The 17,000-strong field force of the Army of Ardennes had formerly consisted of Jacob's division and Hardy's advance guard. Charbonnier left Jacob's division intact and expanded the advance guard into a division, assigning it to Marceau. In addition a reserve detachment under Claude Vezú was created. The regular elements of Jacob's division were made up of the 26th Light and 172nd Line Infantry Demi Brigades, 2nd and 10th Hussar and 11th Chasseurs à Cheval Regiments. The volunteers were the 1st Sarthe, 2nd, 3rd and 8th Nord, 2nd Finistère, 2nd National and 8th Pas-de-Calais Battalions.
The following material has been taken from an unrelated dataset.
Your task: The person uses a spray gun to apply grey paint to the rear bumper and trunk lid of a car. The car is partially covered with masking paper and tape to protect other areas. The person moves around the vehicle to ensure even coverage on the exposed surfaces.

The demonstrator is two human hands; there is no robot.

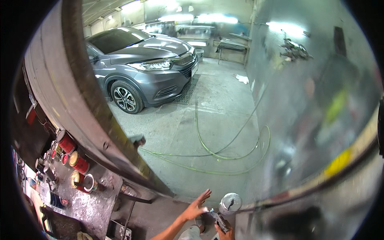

The regulars in Marceau's division were the 1st Battalion of the 13th Line and the 3rd Battalion of the 9th Light, 16th Light Infantry Battalion, four companies of combined line grenadiers from Vezú's reserve, 5th and 10th Dragoons, 10th Chasseurs à Cheval and three companies of the 23rd Cavalry. The volunteers were the 4th Manche and 9th Seine-et-Oise Battalions. Marceau's second-in-command was Jean-Louis Dessaubaz.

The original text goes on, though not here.